Tornando ora a Way of Life, questo il titolo del documentario, in questi ultimi anni di opere cinematografiche incentrate sulla pandemia o comunque girate in quel periodo terribile ne abbiamo viste parecchie, alcune meritevoli e altre meno. Fa piacere notare come anche qui il cineasta giapponese sia riuscito a portare sullo schermo un assai personale punto di vista. Il suo approccio agli eventi ci viene quasi da definirlo “atarassico”. Recuperiamo pertanto prima qualche definizione istituzionale di “atarassia”, in greco antico ἀταραξία: “L’atarassia è un termine filosofico, già usato da Democrito, ma adottato principalmente dalle scuole post-aristoteliche stoiche, epicurea e scettica per designare «la perfetta pace dell’anima che nasce dalla liberazione dalle passioni», nel più ampio contesto della filosofia morale legata alla ricerca della felicità.”
Saremo anche un po’ “visionari” (e il film del resto è stato proiettato al Cinema Visionario di Udine), ma il termine ci pare calzare a pennello. Quelle ieratiche scene realizzate con la camera fissa, del resto, che assieme al frequente utilizzo del piano-sequenza fanno parte del DNA dell’autore sin dagli esordi, più che accentuare l’inevitabile impatto claustrofobico delle misure anti-Covid sembrano quasi sancire, paradossalmente, un potenziale spazio di liberta. Fotografata nel solito, eccellente, nitido bianco e nero, l’angusta cameretta del cineasta nipponico pur vedendolo in qualche modo “al confino” cessa a tratti di essere luogo di costrizione, riempiendosi (e all’occorrenza “colorandosi”: il vorticoso montaggio dei disegni da lui realizzati genera, periodicamente, quei repentini passaggi al colore che restituiscono linfa vitale allo sguardo dello spettatore) di tutte le sue attività creative.

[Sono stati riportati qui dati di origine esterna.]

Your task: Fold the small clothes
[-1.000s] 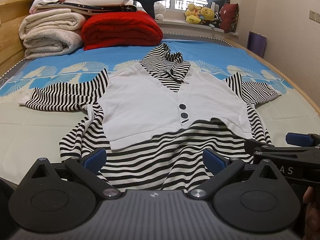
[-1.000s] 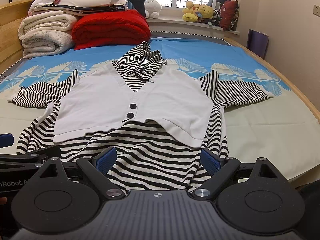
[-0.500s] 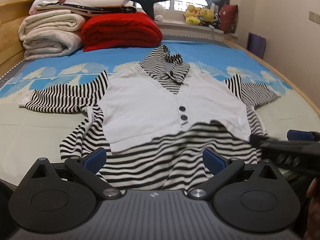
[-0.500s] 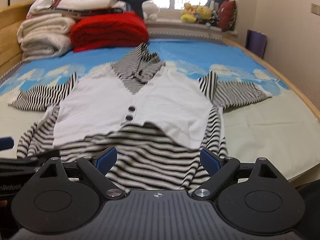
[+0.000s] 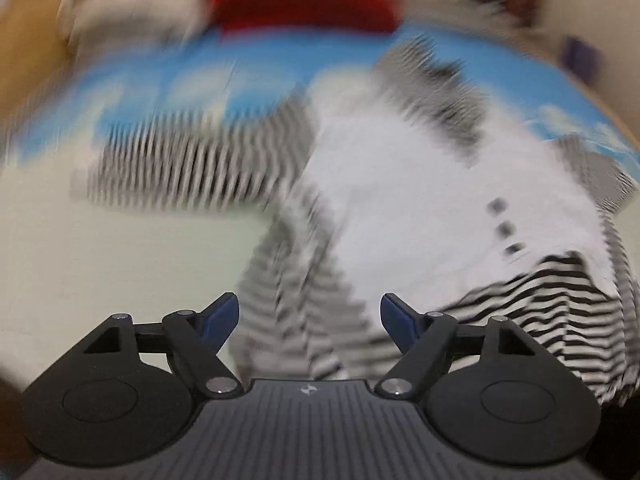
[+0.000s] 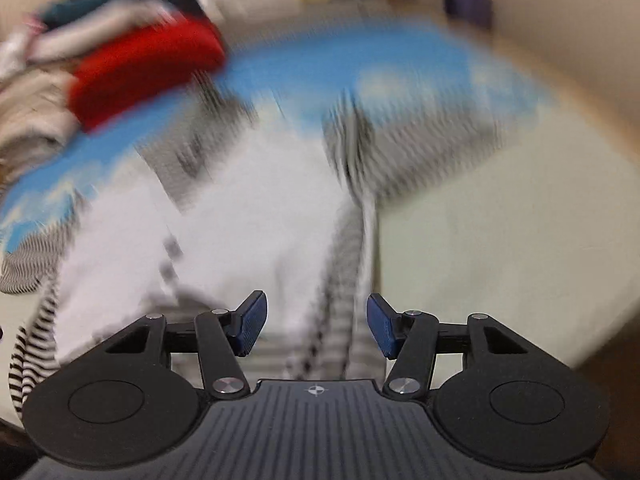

In sottofondo la follia del mondo contemporaneo non cessa mai di mandare segnali. Da un lato attraverso le notizie dei vari telegiornali, con le misure volute dall’ex premier Abe spesso in primo piano, mentre ad aprire scenari nuovi e non meno inquietanti sono le telefonate con amici e colleghi, specie colui che da lontano può testimoniargli il differente evolversi della situazione in Corea del Sud. Si paventano quadri da incubo, anche per quanto concerne i sempre più pervasivi strumenti di controllo della popolazione. Ma ciò in tali dialoghi avviene sempre con un’ironia di fondo che, pur senza rinunciare a qualche doverosa stilettata, finisce per smussare ogni asprezza, rimettendo ogni cosa al suo posto. “Atarassicamente”, per l’appunto. E a rasserenare ulteriormente ecco il progressivo moltiplicarsi delle coloratissime opere pittoriche di Watanabe, dallo stile così deliziosamente naïf, primitivo e surreale, come pure le buffe interazioni con famigliari ed amici. Non manca poi qualche sporadico detour fuori dalle dimensioni in ogni caso ridotte di casa. Il più rinfrancante è senz’altro quello finale, un lungo piano-sequenza che funge anche da backstage dell’altro film da lui iniziato al termine del “lockdown” (trattasi proprio di Techno Brothers: e così il cerchio si chiude), regalando proprio in chiusura un’orgogliosa dichiarazione di ritorno alla vita piena che, per un simile cineasta, non può che coincidere col set dell’ennesimo lungometraggio in produzione. Sempre poi all’interno della stessa, piccola factory, sul cui lavoro pure il fratello Yuji pone un sigillo importante, contribuendo a colonne sonore che sanno evocare in modo sottile il mood di ciascuna operazione cinematografica.